> [GOAL OF THE EXERCISE]: Among the records below, determine how many lines have the word "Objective" in them; output only the number.

━━━ RECORDS FOR THE TASK

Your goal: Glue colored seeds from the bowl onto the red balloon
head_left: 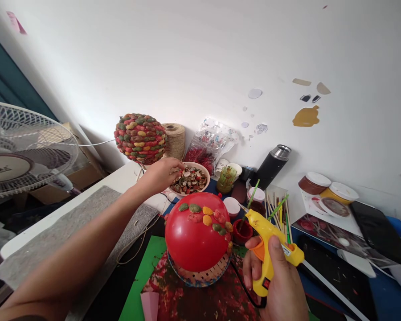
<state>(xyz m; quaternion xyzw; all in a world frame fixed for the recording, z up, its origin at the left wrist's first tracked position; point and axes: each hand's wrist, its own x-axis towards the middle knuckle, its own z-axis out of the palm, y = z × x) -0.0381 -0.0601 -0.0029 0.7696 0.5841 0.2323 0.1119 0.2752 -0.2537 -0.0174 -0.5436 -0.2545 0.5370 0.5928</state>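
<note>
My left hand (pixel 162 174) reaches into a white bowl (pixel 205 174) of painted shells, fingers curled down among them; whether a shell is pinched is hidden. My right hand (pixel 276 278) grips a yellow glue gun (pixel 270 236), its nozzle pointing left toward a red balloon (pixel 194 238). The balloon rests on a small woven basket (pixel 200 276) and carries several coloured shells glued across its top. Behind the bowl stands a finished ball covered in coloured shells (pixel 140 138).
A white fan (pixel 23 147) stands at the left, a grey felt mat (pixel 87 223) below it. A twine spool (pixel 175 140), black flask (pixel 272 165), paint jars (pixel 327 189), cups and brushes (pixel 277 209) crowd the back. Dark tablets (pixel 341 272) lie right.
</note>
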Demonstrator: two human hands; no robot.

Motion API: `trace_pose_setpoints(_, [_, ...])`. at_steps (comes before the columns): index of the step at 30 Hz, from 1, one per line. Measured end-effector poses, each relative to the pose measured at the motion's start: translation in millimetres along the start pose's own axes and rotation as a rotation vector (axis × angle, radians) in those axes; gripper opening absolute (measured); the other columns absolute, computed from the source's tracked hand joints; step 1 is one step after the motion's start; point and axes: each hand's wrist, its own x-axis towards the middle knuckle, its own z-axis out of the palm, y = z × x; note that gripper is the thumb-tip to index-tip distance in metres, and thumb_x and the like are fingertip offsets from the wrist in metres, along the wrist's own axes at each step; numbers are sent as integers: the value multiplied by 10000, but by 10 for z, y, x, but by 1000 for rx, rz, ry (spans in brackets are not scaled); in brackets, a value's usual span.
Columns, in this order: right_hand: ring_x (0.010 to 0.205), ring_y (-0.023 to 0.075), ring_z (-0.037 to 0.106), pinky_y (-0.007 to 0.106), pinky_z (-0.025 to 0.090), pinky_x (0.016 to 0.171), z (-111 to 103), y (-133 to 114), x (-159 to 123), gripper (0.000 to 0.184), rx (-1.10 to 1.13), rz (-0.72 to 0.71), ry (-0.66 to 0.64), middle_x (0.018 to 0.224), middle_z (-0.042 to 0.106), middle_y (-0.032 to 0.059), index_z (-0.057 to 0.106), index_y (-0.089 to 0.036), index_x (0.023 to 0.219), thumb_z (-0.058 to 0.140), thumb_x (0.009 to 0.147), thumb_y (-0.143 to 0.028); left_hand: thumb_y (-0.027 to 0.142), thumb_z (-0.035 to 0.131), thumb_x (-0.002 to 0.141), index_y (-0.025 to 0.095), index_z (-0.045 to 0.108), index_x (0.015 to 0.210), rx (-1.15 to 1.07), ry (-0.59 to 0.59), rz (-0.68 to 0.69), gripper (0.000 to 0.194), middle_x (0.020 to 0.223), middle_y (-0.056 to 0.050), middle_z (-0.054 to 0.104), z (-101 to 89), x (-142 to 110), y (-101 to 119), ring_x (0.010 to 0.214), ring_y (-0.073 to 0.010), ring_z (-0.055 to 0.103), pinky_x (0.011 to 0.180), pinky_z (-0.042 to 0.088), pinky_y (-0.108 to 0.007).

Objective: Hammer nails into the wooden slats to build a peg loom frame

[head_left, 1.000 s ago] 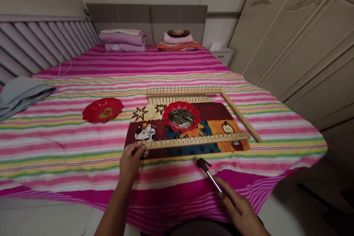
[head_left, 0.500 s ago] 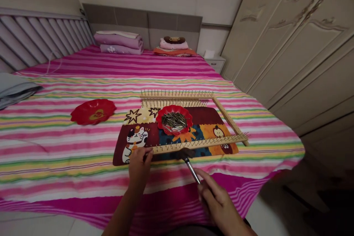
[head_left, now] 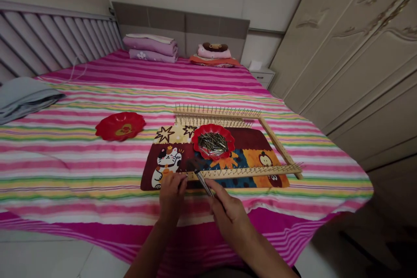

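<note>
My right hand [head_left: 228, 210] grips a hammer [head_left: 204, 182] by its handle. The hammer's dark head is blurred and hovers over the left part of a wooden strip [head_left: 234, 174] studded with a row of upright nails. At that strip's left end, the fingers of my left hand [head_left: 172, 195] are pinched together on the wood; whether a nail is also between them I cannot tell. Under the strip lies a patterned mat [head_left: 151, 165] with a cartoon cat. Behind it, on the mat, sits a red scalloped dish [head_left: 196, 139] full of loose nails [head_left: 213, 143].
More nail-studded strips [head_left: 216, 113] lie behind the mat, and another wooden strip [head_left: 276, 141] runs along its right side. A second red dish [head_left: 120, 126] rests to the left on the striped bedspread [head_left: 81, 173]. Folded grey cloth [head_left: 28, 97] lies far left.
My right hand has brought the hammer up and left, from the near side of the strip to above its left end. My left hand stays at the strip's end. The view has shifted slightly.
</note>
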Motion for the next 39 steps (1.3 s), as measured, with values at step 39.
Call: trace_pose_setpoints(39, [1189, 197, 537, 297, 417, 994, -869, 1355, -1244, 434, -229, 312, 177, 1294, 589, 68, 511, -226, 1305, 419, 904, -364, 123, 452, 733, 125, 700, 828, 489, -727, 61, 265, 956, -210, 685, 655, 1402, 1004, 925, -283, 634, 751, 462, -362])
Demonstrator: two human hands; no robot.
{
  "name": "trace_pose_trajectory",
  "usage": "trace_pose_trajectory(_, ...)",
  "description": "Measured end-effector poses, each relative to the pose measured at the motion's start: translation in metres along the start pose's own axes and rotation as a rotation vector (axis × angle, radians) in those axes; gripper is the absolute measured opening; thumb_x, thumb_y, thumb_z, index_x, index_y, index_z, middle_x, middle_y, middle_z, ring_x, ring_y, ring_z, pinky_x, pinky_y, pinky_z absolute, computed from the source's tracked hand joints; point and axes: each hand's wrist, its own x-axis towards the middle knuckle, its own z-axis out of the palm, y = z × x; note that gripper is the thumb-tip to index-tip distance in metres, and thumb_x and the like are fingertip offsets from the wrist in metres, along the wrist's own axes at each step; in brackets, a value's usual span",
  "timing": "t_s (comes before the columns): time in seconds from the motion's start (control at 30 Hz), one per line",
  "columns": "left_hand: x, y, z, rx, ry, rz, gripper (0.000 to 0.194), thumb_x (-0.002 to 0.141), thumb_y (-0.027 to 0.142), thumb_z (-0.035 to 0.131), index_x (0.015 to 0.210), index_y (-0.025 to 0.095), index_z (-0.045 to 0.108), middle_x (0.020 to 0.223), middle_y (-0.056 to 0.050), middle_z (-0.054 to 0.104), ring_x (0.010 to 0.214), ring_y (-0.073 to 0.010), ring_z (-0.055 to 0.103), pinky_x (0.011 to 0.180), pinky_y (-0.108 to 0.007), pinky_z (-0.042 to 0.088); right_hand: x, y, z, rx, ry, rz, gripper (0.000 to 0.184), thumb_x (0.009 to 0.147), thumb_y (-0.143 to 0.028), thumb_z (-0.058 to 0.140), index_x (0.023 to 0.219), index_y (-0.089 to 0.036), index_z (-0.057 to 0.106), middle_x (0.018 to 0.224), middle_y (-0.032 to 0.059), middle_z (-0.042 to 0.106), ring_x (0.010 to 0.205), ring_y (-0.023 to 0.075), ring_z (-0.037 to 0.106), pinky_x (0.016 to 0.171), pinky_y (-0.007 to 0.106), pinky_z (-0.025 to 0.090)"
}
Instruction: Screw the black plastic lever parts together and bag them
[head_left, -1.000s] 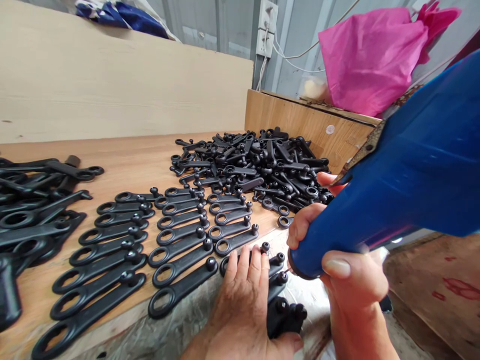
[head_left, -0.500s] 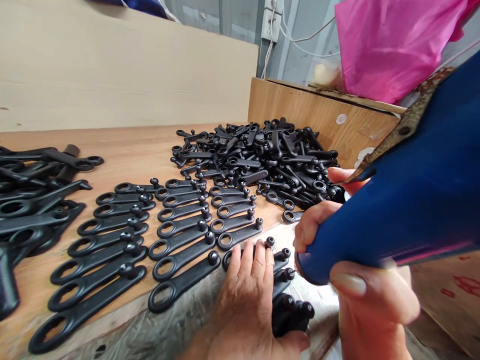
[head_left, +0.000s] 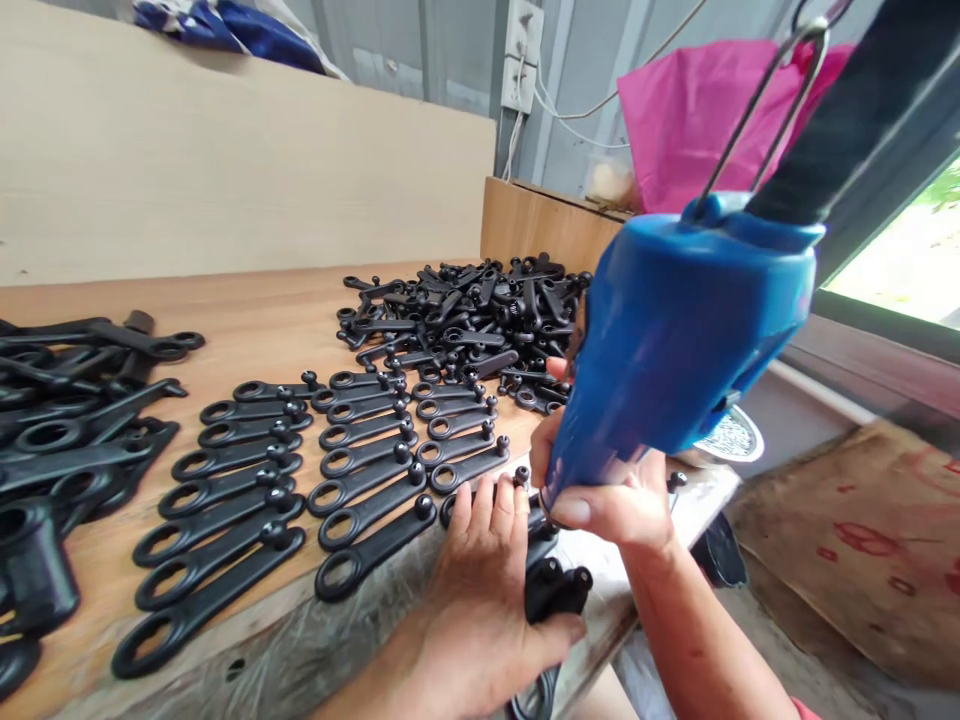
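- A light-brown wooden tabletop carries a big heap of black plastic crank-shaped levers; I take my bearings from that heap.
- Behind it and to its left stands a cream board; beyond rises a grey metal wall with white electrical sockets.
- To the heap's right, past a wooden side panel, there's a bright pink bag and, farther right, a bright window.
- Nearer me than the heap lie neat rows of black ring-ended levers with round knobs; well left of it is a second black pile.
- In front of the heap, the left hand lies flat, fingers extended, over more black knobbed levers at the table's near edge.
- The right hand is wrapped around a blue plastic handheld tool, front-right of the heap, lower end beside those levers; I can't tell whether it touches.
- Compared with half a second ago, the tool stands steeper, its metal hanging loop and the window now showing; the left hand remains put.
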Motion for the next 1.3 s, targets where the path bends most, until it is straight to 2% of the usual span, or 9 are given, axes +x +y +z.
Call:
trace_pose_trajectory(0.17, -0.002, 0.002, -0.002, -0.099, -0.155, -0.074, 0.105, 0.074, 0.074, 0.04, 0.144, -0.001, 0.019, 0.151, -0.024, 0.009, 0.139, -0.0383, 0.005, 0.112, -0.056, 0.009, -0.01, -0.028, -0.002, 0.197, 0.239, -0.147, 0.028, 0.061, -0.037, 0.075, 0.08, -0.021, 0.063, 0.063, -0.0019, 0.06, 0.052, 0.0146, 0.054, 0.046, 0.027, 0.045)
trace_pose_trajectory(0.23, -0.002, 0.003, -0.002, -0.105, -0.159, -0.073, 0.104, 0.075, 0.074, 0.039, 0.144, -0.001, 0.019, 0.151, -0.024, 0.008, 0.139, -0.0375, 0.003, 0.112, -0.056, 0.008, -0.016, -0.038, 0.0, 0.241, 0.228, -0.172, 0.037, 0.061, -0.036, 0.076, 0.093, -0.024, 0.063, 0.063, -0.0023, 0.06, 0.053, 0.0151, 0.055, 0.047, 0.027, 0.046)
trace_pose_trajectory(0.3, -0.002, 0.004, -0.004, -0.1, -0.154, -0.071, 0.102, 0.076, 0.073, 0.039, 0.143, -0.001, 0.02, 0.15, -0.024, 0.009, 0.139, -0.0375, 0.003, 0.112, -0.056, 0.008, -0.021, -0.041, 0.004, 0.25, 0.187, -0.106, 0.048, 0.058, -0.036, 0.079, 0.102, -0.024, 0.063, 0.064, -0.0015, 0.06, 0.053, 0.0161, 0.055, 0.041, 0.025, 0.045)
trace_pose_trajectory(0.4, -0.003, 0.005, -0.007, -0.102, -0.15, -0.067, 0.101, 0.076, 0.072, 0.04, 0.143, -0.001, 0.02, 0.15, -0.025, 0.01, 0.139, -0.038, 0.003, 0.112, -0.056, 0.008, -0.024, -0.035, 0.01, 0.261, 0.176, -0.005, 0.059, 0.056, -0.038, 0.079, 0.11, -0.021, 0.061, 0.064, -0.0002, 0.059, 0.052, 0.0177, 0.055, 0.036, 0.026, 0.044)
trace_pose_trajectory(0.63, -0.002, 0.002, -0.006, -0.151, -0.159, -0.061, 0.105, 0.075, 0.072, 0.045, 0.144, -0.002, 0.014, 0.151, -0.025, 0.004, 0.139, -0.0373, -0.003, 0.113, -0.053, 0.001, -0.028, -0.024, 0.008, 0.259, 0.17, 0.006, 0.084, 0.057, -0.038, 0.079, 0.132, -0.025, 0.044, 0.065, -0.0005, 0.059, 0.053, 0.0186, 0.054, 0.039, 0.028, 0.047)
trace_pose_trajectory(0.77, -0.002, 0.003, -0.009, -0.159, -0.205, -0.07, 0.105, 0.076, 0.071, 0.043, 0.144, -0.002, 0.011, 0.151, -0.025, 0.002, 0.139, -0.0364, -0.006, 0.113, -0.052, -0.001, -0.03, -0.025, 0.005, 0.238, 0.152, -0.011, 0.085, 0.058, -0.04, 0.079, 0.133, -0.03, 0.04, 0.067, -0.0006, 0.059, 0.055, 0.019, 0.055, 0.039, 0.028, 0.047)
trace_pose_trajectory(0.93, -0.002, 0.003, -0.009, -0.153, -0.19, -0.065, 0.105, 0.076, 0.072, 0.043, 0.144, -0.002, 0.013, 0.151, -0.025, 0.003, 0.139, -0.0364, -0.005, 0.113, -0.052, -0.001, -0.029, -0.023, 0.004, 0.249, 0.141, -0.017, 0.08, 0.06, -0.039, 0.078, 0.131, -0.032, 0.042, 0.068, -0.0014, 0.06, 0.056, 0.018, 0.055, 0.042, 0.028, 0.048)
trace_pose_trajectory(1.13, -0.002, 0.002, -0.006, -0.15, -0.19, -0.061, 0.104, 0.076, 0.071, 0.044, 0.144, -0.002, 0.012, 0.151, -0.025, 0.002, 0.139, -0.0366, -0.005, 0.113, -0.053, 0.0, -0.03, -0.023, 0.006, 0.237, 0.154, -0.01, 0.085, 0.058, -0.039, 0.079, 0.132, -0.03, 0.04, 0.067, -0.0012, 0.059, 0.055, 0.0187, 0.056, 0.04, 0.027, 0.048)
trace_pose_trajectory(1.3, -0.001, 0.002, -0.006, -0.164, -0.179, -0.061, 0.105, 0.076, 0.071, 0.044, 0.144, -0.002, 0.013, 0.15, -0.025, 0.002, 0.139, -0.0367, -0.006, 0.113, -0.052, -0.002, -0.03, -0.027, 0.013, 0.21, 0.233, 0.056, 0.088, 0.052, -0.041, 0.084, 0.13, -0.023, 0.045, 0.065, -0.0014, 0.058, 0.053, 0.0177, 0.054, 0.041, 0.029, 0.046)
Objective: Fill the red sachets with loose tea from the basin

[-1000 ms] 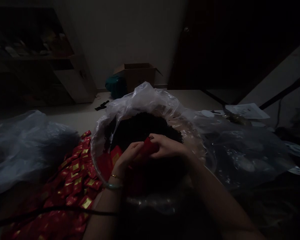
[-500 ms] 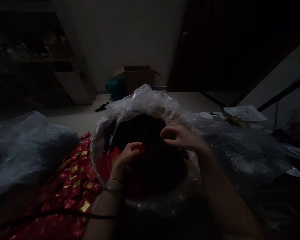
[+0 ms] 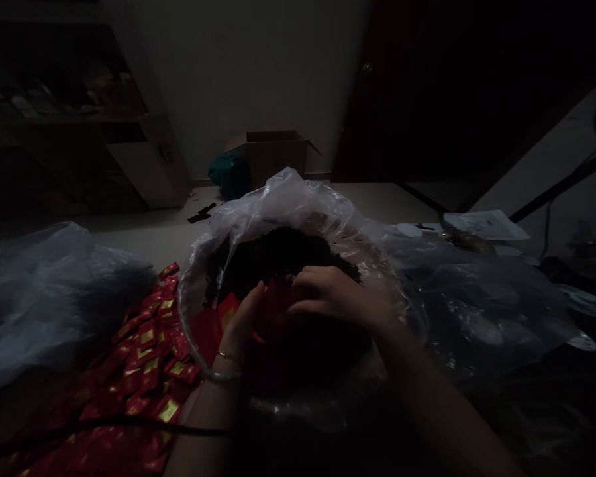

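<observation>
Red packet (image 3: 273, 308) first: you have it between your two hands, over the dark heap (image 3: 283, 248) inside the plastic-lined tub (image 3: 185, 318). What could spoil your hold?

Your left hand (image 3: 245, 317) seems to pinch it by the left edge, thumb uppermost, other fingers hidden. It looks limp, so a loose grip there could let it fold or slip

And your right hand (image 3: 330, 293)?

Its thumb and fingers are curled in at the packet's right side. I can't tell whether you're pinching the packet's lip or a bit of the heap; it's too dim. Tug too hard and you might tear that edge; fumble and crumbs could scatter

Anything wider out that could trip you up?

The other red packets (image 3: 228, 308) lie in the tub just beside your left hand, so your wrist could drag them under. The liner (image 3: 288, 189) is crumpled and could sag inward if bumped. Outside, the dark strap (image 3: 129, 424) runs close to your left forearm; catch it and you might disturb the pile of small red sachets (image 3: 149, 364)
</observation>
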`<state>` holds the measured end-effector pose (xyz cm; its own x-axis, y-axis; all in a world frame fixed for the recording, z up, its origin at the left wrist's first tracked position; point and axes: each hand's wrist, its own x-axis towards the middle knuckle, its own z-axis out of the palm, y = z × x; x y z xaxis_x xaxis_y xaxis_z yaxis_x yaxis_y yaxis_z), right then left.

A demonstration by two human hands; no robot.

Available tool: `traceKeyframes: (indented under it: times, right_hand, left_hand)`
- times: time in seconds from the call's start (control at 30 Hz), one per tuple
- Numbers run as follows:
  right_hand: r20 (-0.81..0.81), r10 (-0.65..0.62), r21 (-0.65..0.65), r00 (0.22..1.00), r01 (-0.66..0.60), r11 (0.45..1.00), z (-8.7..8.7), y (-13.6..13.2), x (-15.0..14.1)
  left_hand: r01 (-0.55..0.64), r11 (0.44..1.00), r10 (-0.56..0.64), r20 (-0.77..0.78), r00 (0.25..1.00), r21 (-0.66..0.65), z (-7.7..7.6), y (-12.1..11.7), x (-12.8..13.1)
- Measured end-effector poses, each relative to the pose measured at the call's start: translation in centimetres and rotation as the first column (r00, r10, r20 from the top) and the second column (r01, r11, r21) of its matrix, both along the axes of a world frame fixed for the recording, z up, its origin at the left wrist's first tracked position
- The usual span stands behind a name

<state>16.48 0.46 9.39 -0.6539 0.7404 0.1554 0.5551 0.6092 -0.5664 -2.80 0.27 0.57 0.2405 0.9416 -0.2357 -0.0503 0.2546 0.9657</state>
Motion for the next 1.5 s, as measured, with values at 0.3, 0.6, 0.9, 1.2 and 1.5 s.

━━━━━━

> [REPLY]: 2